:: Task to complete ::
Return all lines of the data in which the string "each" occurs.

─── Source material ───

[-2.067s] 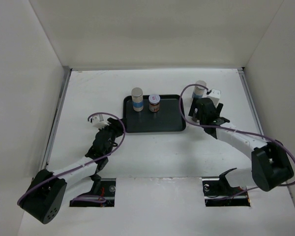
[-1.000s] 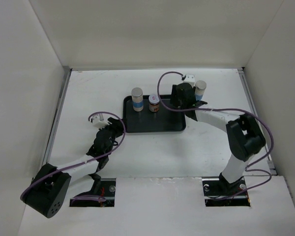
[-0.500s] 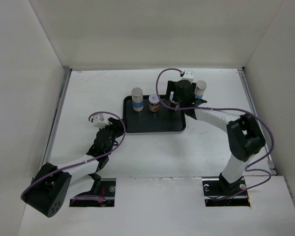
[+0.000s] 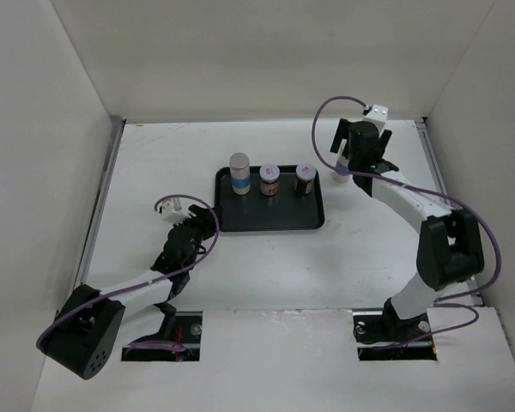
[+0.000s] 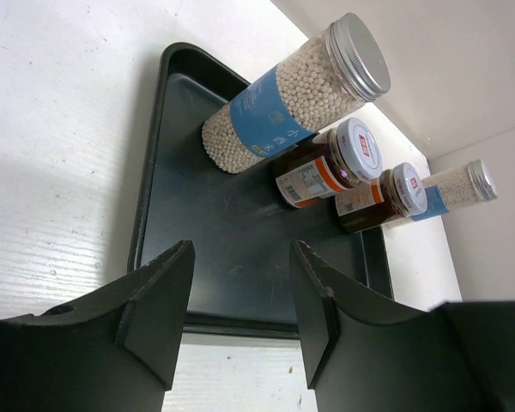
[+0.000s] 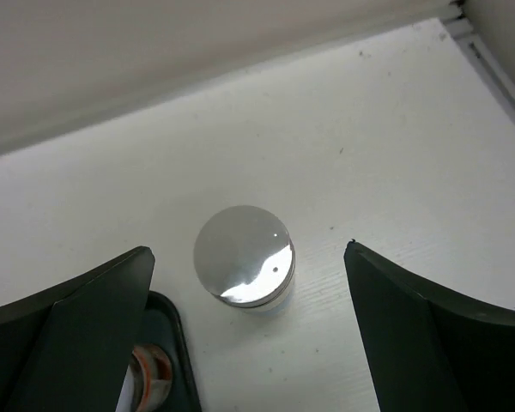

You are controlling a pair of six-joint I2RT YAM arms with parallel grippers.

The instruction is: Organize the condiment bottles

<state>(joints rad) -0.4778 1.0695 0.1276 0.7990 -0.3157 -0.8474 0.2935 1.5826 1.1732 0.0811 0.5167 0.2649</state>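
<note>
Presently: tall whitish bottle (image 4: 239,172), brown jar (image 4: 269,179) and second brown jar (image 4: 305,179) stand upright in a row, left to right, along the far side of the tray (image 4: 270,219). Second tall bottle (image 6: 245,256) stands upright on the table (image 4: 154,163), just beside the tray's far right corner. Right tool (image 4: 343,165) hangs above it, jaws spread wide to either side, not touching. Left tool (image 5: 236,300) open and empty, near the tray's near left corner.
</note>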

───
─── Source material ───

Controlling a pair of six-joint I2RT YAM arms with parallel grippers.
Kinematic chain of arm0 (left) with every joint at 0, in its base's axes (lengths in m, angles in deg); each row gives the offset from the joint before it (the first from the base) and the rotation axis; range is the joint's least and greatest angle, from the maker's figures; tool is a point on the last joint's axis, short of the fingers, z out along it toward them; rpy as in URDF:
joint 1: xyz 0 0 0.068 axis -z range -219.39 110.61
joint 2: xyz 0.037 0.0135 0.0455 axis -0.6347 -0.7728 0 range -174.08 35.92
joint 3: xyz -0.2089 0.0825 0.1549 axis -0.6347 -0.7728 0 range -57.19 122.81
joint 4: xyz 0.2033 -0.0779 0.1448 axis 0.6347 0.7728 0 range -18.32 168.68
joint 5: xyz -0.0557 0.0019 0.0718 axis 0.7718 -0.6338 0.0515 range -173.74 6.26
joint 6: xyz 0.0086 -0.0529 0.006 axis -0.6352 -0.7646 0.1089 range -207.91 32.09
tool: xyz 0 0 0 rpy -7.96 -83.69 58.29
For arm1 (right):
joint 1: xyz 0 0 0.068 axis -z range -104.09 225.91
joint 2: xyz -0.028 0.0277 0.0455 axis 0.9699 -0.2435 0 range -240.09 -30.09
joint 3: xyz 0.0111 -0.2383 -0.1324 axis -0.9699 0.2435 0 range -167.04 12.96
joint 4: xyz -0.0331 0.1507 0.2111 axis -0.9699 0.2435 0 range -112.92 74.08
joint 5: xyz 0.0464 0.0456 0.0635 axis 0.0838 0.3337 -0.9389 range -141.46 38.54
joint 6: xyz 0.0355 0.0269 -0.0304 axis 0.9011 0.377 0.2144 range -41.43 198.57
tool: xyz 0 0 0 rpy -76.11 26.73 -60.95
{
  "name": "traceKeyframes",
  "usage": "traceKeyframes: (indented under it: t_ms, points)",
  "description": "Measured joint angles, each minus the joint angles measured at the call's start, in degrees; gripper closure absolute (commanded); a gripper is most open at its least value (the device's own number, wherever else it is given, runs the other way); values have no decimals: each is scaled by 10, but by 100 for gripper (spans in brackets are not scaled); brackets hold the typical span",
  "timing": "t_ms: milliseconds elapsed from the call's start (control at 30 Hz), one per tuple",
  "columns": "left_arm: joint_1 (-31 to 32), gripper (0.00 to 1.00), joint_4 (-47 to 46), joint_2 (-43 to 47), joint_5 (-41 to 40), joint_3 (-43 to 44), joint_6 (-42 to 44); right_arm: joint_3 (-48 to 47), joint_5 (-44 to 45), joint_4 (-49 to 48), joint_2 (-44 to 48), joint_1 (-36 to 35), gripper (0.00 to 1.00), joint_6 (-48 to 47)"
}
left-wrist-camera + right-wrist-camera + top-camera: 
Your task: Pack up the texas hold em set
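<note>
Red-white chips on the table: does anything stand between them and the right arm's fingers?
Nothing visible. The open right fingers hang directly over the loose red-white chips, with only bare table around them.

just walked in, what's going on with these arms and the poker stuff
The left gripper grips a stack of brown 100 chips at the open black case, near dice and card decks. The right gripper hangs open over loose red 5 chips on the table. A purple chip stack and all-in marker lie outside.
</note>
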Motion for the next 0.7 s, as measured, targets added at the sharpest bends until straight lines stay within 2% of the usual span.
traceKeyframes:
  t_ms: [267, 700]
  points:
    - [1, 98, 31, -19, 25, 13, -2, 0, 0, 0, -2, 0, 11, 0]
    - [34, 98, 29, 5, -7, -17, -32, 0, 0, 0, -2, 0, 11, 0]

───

:: Expected output ::
Kinematic chain of arm0 (left) with every joint at 0, in its base's axes (lengths in m, angles in deg); each row gives the offset from the joint before it (the first from the base) and the rotation axis; range is the joint's least and greatest angle, from the maker's figures; tool is a point on the last joint's axis, short of the fingers, z out along it toward them; rpy as in URDF:
  "description": "Measured joint angles, each minus the joint angles measured at the call's start, in degrees; gripper closure absolute (commanded); a gripper is most open at its least value (the device's own number, wherever else it is given, runs the other way); values have no decimals: each is scaled by 10, but by 100 for gripper (spans in brackets are not scaled); brackets hold the typical span",

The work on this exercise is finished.